» **Your assignment**: Your reply should consist solely of the number of lines in the data that contain "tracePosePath".

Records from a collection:
________
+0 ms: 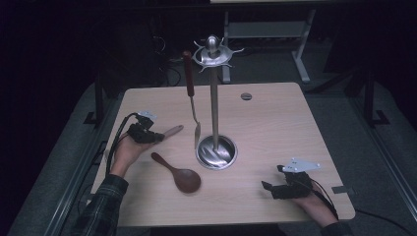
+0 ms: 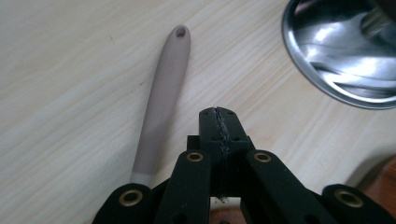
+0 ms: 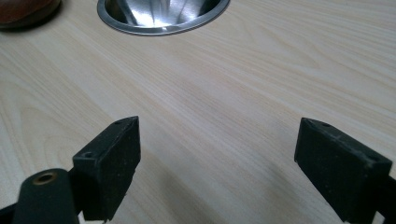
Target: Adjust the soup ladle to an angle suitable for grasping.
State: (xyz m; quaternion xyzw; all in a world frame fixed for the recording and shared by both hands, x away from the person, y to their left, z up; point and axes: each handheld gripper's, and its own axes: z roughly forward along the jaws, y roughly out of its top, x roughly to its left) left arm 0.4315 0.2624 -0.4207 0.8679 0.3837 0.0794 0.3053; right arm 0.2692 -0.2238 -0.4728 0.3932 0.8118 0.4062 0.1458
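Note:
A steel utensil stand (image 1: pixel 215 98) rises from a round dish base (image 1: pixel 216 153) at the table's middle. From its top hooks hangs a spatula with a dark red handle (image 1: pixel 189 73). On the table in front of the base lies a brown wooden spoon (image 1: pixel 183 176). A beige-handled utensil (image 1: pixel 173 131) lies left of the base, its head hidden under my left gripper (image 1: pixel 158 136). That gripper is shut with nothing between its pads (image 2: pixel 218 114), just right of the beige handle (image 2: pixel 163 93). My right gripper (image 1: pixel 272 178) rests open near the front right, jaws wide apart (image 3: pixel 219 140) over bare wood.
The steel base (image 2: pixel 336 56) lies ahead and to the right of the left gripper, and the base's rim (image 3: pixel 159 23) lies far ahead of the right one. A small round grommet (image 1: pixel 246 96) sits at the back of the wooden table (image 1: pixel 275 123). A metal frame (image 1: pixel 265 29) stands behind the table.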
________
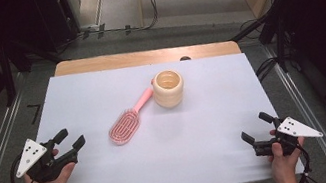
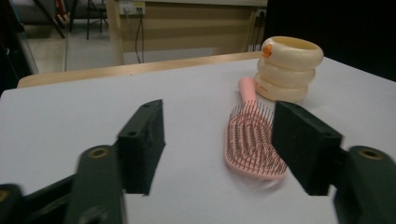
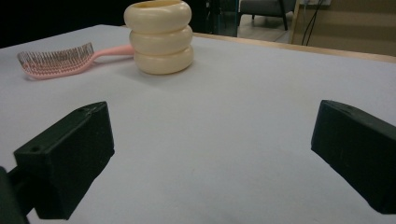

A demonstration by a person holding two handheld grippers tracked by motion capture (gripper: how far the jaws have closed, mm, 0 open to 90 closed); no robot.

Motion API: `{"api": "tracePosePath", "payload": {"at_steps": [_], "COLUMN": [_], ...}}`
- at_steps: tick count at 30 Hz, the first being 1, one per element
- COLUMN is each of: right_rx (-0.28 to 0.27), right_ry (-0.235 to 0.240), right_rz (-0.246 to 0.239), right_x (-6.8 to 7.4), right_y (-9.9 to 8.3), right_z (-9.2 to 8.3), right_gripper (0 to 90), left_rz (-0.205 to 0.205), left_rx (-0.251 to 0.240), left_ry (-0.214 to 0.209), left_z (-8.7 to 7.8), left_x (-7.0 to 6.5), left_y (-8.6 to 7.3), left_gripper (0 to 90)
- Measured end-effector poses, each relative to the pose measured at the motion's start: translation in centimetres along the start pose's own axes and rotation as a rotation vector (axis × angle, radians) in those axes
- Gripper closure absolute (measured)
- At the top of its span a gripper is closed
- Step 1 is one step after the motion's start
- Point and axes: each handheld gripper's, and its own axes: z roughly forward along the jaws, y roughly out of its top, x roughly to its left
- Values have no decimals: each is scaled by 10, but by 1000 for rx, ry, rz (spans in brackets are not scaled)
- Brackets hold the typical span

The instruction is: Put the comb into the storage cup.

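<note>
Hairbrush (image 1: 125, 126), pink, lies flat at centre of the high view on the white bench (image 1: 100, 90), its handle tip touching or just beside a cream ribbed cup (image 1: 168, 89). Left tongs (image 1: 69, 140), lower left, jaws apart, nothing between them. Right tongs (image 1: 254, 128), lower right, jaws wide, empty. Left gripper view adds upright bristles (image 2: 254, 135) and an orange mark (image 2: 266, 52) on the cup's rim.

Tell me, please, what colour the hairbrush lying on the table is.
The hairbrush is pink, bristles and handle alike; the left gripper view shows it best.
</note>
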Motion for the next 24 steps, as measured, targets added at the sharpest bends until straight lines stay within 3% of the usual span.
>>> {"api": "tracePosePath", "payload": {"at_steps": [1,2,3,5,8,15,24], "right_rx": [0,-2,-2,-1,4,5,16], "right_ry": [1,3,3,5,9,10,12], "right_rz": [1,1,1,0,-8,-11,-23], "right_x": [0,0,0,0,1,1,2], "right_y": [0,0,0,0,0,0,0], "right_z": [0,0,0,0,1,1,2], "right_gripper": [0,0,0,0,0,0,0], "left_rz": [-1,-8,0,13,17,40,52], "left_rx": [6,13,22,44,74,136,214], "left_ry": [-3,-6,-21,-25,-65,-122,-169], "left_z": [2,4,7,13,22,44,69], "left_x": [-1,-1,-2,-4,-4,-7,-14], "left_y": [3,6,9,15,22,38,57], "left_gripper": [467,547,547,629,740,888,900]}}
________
» **Answer space**: 2